| Task item |
Write out the data that follows exactly, keeping every picture out.

| Data |
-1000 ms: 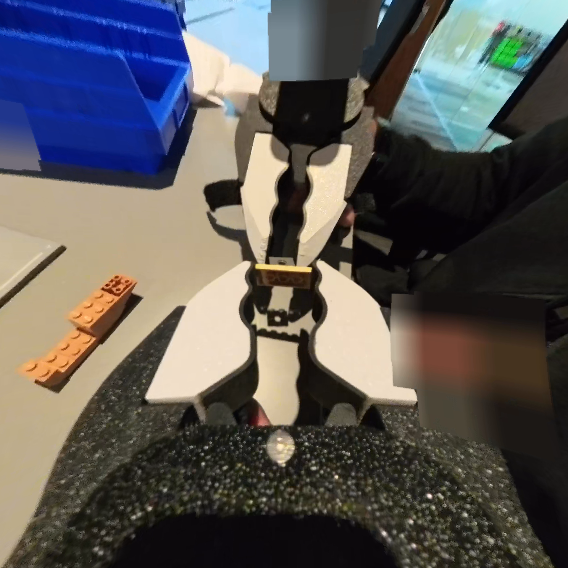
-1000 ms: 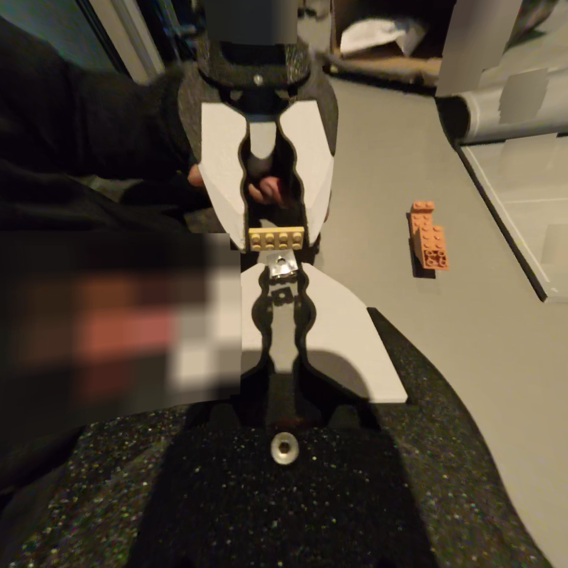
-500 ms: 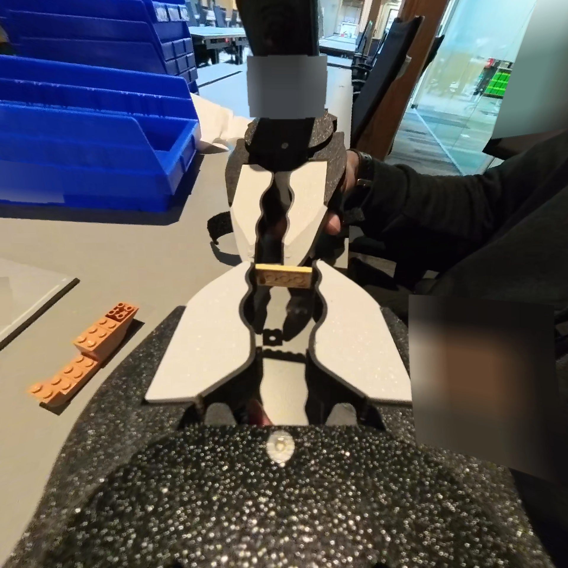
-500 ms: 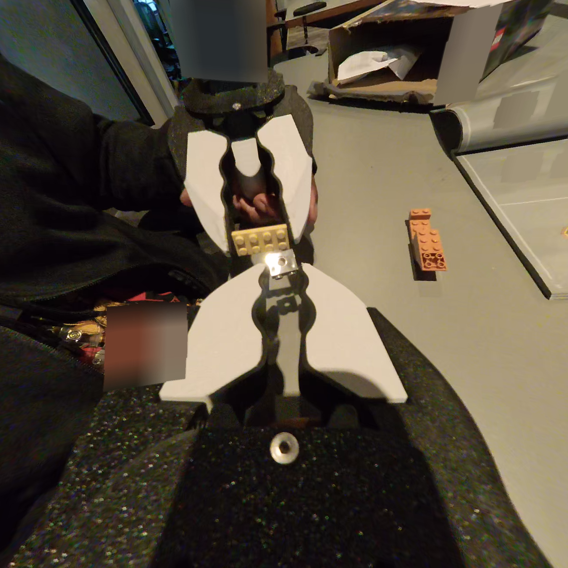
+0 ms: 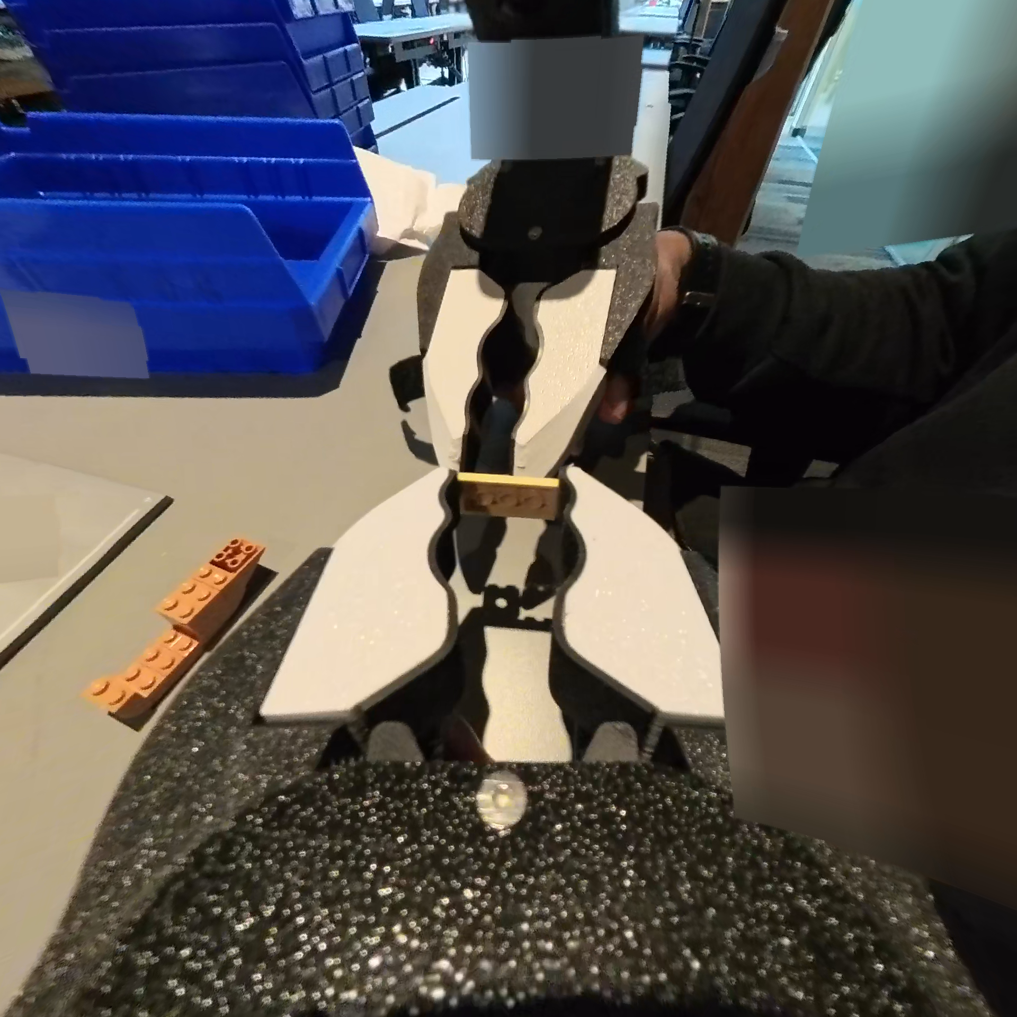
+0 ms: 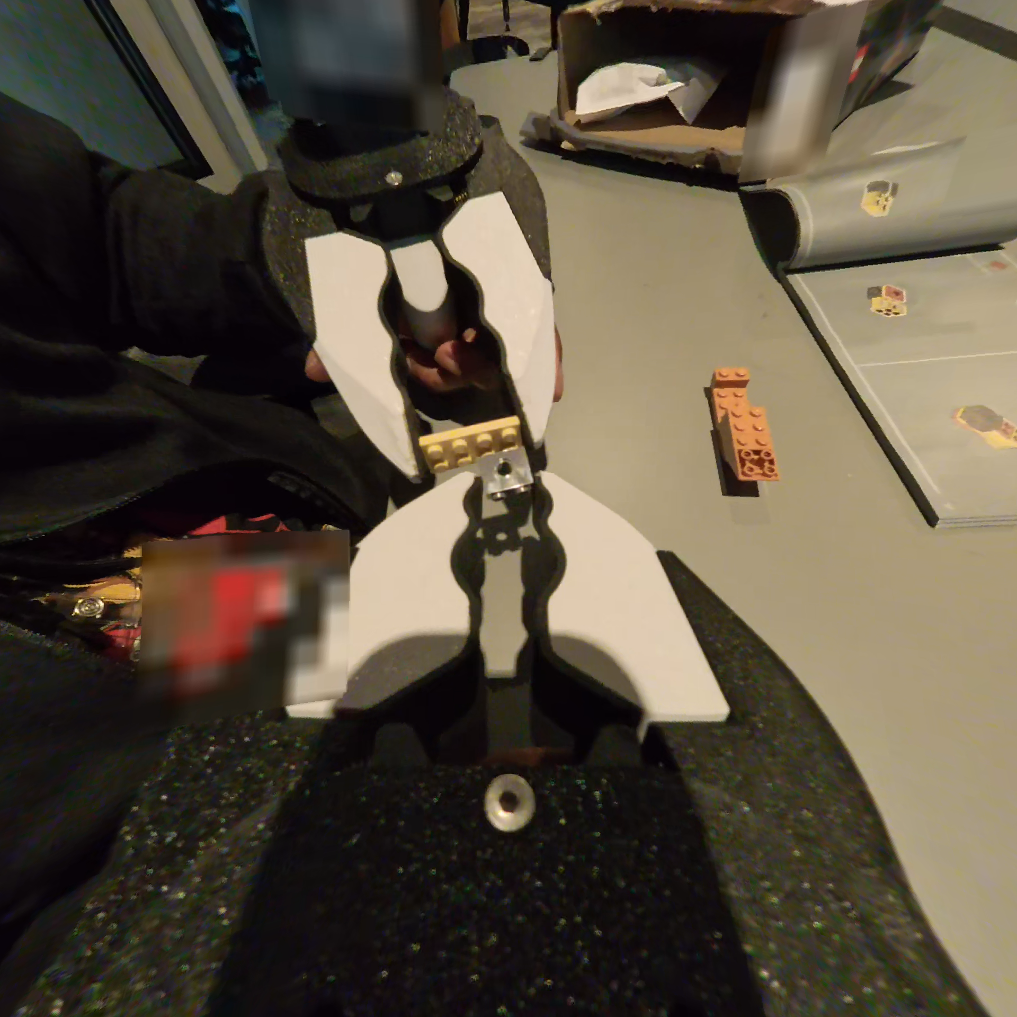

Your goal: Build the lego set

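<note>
Grippers have tilted; tan plate spans left gripper tips.

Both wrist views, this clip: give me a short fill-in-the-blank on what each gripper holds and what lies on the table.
1. The left gripper is shut on a ____ plate with two rows of studs.
2. The right gripper is shut on a small ____ piece, touching that plate.
3. The orange brick assembly lies on the ____.
4. Behind it in the left wrist view stand ____ bins.

Missing words: tan; grey; table; blue
</note>
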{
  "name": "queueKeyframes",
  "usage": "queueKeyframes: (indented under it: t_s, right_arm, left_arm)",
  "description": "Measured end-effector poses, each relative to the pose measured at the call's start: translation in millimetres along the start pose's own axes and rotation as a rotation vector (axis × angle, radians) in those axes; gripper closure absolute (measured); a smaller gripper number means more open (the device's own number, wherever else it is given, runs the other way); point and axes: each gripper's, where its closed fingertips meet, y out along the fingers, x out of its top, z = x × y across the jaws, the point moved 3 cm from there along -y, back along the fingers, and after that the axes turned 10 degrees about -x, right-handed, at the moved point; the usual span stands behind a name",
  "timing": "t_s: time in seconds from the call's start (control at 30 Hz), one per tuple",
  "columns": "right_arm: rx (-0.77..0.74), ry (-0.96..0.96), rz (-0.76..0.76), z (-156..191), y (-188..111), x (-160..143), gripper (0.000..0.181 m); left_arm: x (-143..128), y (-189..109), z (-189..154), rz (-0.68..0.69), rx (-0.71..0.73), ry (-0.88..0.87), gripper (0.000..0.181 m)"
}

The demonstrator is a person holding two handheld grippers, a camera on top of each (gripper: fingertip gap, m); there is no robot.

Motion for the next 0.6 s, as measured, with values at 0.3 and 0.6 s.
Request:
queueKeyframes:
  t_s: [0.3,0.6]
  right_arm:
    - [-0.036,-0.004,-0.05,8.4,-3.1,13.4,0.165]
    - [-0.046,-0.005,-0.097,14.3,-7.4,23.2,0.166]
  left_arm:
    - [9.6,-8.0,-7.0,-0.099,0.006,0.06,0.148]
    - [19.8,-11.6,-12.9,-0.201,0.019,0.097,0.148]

| Response below |
-1000 ms: 
-1000 ms: 
-500 ms: 
-500 ms: 
+0 ms: 
+0 ms: 

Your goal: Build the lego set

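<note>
Grippers have tilted; tan plate spans left gripper tips.

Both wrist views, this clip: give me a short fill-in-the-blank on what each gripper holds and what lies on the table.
1. The left gripper is shut on a ____ plate with two rows of studs.
2. The right gripper is shut on a small ____ piece, touching that plate.
3. The orange brick assembly lies on the ____.
4. Behind it in the left wrist view stand ____ bins.

Missing words: tan; grey; table; blue
</note>
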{
  "name": "queueKeyframes",
  "usage": "queueKeyframes: (indented under it: t_s, right_arm, left_arm)",
  "description": "Measured end-effector poses, each relative to the pose measured at the call's start: translation in millimetres along the start pose's own axes and rotation as a rotation vector (axis × angle, radians) in those axes; gripper closure absolute (measured); a smaller gripper number means more open (the device's own number, wherever else it is given, runs the other way); point and axes: each gripper's, where its closed fingertips meet, y out along the fingers, x out of its top, z = x × y across the jaws, the point moved 3 cm from there along -y, back along the fingers, and after that the axes turned 10 degrees about -x, right-handed, at the moved point; the usual span stands behind a name",
  "timing": "t_s: time in seconds from the call's start (control at 30 Hz), one per tuple",
  "columns": "right_arm: rx (-0.77..0.74), ry (-0.96..0.96), rz (-0.76..0.76), z (-156..191), y (-188..111), x (-160..143), gripper (0.000..0.181 m); left_arm: x (-143..128), y (-189..109), z (-189..154), rz (-0.68..0.69), rx (-0.71..0.73), ry (-0.88..0.87), gripper (0.000..0.181 m)"
}

The demonstrator is a person holding two handheld grippers, a camera on top of each (gripper: fingertip gap, m); there is no robot.

Motion for the next 0.6 s, as measured, with values at 0.3 and 0.6 s.
Request:
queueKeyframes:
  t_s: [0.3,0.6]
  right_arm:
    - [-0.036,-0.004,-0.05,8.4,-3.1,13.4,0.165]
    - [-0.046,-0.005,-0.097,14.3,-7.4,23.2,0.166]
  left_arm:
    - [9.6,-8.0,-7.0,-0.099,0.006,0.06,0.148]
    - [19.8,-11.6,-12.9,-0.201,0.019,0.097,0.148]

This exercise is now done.